3. Ensure trends are consistent over longer periods of time
Your business and customers are always changing, so it's important to be aware of that. Often times we'll look at correlations in an aggregated way, stripping time from our analysis. But everything is changing in time so a correlation that existed in the past may have disappeared today, and you'll never know it if you don't analyze the data over time.
Since historical behavior is the best predictor of future behavior, we need to look at how the data has been changing over time, especially as the feature we're analyzing has been changing too. If people who have X have consistently had a higher metric Y, then we know we can more easily trust that when we get more people to do X, we'll have a better shot of also increasing Y. As long as the impact is consistent over time, we'll can be more confident that these trends will be reliable in the future too.
A good exercise to demonstrate this point is to look back at previous A/B tests you've run. When we've done this, we've found that some of them were statistically significant during a short blip in time, and not consistent as time went on. This is a common risk in A/B testing and as a result, many experts recommend running evergreen tests.
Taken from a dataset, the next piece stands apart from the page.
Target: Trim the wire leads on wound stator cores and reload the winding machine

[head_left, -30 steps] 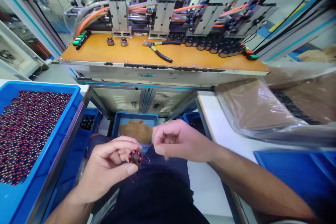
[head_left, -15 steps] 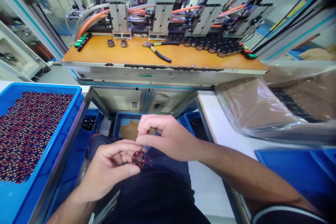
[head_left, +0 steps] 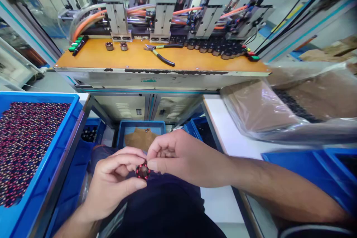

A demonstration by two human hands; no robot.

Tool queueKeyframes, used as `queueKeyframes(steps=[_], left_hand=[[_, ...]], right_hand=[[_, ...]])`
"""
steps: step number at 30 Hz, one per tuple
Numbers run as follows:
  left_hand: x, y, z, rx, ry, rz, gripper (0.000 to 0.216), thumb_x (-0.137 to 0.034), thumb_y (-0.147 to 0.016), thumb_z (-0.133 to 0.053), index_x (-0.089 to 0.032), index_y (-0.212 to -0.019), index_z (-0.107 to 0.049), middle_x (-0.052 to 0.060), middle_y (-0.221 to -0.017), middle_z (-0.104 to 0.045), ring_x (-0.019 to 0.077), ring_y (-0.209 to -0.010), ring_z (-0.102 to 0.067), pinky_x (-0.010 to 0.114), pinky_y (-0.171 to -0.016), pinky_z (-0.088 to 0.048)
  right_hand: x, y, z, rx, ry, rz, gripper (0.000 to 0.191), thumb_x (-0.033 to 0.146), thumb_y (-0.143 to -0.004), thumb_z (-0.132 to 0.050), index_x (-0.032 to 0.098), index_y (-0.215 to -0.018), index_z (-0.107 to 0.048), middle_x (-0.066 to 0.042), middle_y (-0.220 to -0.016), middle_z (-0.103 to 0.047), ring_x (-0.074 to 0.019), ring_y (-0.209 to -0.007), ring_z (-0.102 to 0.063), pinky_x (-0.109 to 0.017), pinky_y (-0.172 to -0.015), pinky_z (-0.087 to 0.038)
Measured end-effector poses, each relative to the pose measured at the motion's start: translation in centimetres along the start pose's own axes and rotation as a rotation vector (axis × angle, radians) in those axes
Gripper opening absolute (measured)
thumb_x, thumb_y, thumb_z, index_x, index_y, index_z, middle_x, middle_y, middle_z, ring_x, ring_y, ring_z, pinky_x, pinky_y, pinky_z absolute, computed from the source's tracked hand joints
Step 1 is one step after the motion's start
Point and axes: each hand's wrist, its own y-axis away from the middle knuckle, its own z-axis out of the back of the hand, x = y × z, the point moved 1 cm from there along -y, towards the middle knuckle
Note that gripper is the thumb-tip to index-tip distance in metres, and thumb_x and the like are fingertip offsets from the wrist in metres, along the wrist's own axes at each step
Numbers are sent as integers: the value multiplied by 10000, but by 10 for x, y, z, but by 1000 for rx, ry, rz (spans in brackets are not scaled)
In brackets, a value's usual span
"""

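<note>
My left hand (head_left: pixel 114 182) pinches a small round coil part (head_left: pixel 143 171), dark with red windings, between thumb and fingers above my lap. My right hand (head_left: pixel 173 156) is closed in a pinch with its fingertips right at the coil's upper right edge, touching it or a thin wire on it. A blue bin (head_left: pixel 73 119) at the left is filled with several of the same red-wound coils (head_left: pixel 25 145).
An orange-topped machine bench (head_left: pixel 134 57) stands ahead with pliers (head_left: pixel 160 52), two small metal rings (head_left: pixel 115 46) and a row of dark parts (head_left: pixel 220 47). Plastic-wrapped brown trays (head_left: pixel 262 108) lie at the right. Blue bins sit below the bench (head_left: pixel 141 134) and at the right (head_left: pixel 320 171).
My right hand has come down and left from above the coil, and its fingertips now pinch at the coil's edge. The left hand keeps holding the coil in nearly the same place.
</note>
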Motion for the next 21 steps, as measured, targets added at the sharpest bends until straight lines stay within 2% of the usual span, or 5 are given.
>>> queueKeyframes(steps=[5, 10, 14, 18, 21], left_hand=[[2, 3, 0, 31, 127, 71, 394, -59, -659, -835, -269, -989, -784, 39, -1033, -700, 91, -755, -672, 128, -644, -534], [6, 1, -1, 122, 249, 104, 393, -85, -659, -847, -250, -1009, -779, 30, -1022, -634, 52, -662, -638, 99, -564, -498], [9, -4, -3, 172, 301, 112, 357, -131, -653, -867, -246, -976, -770, 5, -970, -588, 17, -608, -571, 107, -560, -482], [11, -5, -4, 177, 333, 119, 300, -183, -639, -884, -227, -900, -743, -10, -912, -565, 37, -629, -574, 148, -602, -507], [12, -3, -4, 166, 326, 90, 335, -196, -634, -889, -240, -932, -741, -7, -919, -550, 42, -625, -565, 165, -595, -514]], right_hand=[[7, 2, 0, 13, 189, 4, 119, 144, -855, -593, 121, -777, -680, 43, -622, -589, -48, -576, -512, -160, -548, -386], [7, 7, 0, 39, 284, 142, 154, 151, -893, -577, 120, -773, -669, 34, -652, -590, -58, -610, -510, -182, -589, -386], [0, 9, 0, 32, 247, 226, 144, 145, -893, -585, 120, -776, -666, 25, -675, -598, -62, -627, -527, -175, -606, -401], [-6, 11, -1, 22, 181, 279, 139, 138, -890, -599, 116, -770, -667, 22, -683, -609, -56, -629, -540, -161, -614, -411], [-7, 12, -3, 8, 159, 293, 127, 128, -882, -607, 110, -776, -676, 19, -695, -615, -51, -634, -546, -151, -618, -414]])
This comes with lots of engineering complexity though and most teams don't end up setting it up.
4. Always monitor the results
The downfall of using a correlation, is that we could be wrong. Albeit less likely when we follow best practices above, it's still a risk. But if we can act quickly on correlated findings and vigilantly monitor the results, we can significantly minimize the risk of any wrong decision becoming a catastrophe. This is true for causal insights too, by the way. There is always a risk of things not panning out the way you expected (like in this cautionary tale).
When monitoring the results it's important to track how the change you're making is influencing the outcome you're trying to achieve. Suppose you found a positive correlation between customers who used a discount code and average order value. Once you find a correlated trend, you'll want to slowly shift volume of customers into the group with the better performance. Then, we can monitor the results using the plot below.
If we can track this data while we're making changes, we can always tell if we made the right decision and fail fast if we didn't.
A reusable, reliable approach
We can automate this approach and the analysis will look something like the analysis below, allowing decision-makers to make more data-driven decisions, faster.
In practice, we need accurate insights and we to act fast. Waiting two months for an analysis that claims causality or 4 weeks for an A/B test to run its course is not going to cut it. But if we can act quickly on correlations, especially when they've been rigorously evaluated using the techniques above, we'll be able to make better decisions, faster. So, let's retire the phrase "correlation does not equal causation" and put a little more faith into correlations themselves.